Dataset excerpts:
###

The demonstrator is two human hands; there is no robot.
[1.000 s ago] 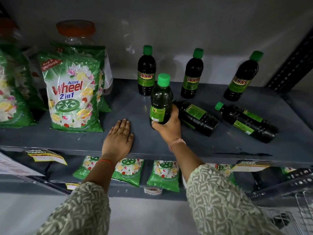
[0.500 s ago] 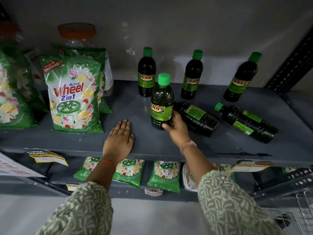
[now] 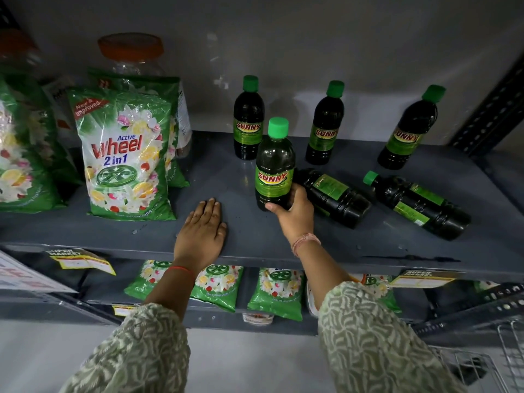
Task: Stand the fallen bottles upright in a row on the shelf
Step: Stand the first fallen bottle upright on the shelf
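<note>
Dark bottles with green caps and green SUNNY labels stand on the grey shelf (image 3: 255, 239). Three are upright along the back wall: left (image 3: 248, 120), middle (image 3: 325, 126) and right (image 3: 408, 131). A fourth bottle (image 3: 274, 165) stands upright nearer the front, label facing me, with my right hand (image 3: 295, 217) wrapped around its base. Two bottles lie on their sides to the right: one (image 3: 331, 197) just behind my right hand, the other (image 3: 416, 205) farther right. My left hand (image 3: 201, 231) rests flat on the shelf, fingers spread, holding nothing.
Green Active Wheel detergent bags (image 3: 127, 160) stand on the shelf's left part, with an orange-lidded clear jar (image 3: 131, 55) behind them. Smaller green packets (image 3: 218, 287) hang on the shelf below. A perforated metal upright (image 3: 493, 109) bounds the right side. A wire basket (image 3: 487, 364) sits at the lower right.
The held bottle has been turned so its label faces me and has settled upright on the shelf. My right hand slid down to its base. My left hand stayed flat.
</note>
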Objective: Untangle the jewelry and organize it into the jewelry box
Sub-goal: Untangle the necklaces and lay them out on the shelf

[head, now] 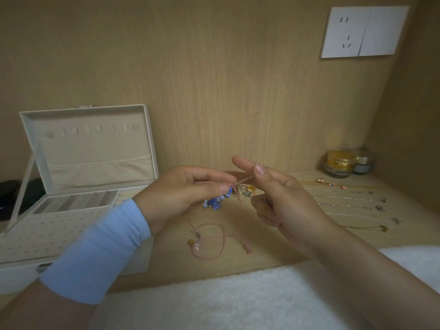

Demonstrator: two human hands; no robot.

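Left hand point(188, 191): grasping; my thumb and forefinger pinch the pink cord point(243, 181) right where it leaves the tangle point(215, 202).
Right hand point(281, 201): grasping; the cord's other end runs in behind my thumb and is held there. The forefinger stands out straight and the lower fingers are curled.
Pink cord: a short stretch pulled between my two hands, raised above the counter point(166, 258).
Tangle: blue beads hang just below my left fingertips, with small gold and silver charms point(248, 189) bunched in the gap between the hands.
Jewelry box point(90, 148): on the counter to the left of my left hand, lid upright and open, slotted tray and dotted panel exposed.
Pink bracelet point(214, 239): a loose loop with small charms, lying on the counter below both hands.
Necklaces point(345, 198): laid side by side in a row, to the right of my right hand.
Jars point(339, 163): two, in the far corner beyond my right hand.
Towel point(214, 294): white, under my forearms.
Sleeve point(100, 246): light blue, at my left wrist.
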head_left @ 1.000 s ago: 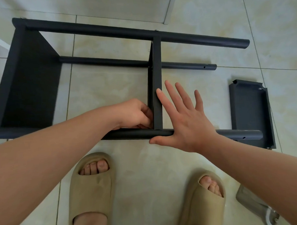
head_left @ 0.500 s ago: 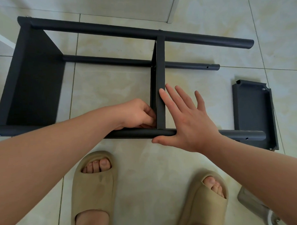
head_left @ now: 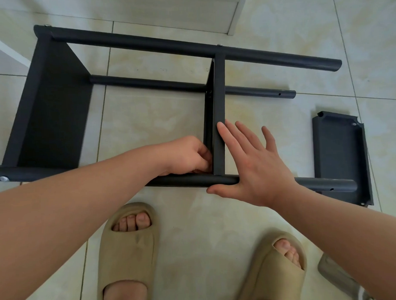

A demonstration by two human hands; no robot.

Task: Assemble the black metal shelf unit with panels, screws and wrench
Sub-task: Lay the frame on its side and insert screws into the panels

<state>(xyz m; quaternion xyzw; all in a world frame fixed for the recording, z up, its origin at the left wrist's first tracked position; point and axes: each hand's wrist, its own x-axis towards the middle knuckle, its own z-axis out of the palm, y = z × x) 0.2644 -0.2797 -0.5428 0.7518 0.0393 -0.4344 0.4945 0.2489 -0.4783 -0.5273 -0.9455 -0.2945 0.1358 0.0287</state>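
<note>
The black shelf unit lies on its side on the tiled floor. Its near tube (head_left: 189, 180) runs left to right. One panel (head_left: 50, 114) is fixed at the left end and a middle panel (head_left: 218, 126) stands across the tubes. My left hand (head_left: 186, 154) is curled at the inside corner where the middle panel meets the near tube; what its fingertips pinch is hidden. My right hand (head_left: 253, 166) lies flat, fingers straight, against the right face of the middle panel, thumb on the near tube. A loose panel (head_left: 341, 153) lies on the floor at the right.
My two feet in beige slippers (head_left: 128, 248) stand just in front of the near tube. A white furniture edge (head_left: 235, 16) is at the top. A grey object (head_left: 336, 277) lies at the lower right. A bolt head (head_left: 2, 178) shows at the near tube's left end.
The view has shifted slightly, so the frame sits a little further right and lower. Both hands stay at the middle panel's near corner; the left hand's fingers have shifted slightly.
</note>
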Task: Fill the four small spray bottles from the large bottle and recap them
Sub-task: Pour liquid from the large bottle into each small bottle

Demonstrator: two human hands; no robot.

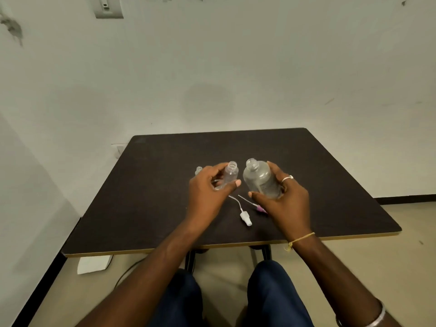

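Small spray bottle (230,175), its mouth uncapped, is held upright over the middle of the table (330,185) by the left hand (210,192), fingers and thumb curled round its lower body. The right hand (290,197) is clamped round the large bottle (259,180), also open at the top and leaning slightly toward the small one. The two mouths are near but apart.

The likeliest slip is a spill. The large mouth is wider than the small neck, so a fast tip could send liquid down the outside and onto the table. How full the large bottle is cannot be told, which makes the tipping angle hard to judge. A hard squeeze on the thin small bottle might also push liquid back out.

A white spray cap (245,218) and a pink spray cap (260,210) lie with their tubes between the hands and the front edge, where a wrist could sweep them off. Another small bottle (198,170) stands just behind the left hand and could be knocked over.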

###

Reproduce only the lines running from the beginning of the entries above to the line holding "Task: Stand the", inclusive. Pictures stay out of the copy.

▶ **The completed task**:
The demonstrator is two human hands; there is no robot.
[1.000 s ago] 
[0.500 s ago] 
[now] 
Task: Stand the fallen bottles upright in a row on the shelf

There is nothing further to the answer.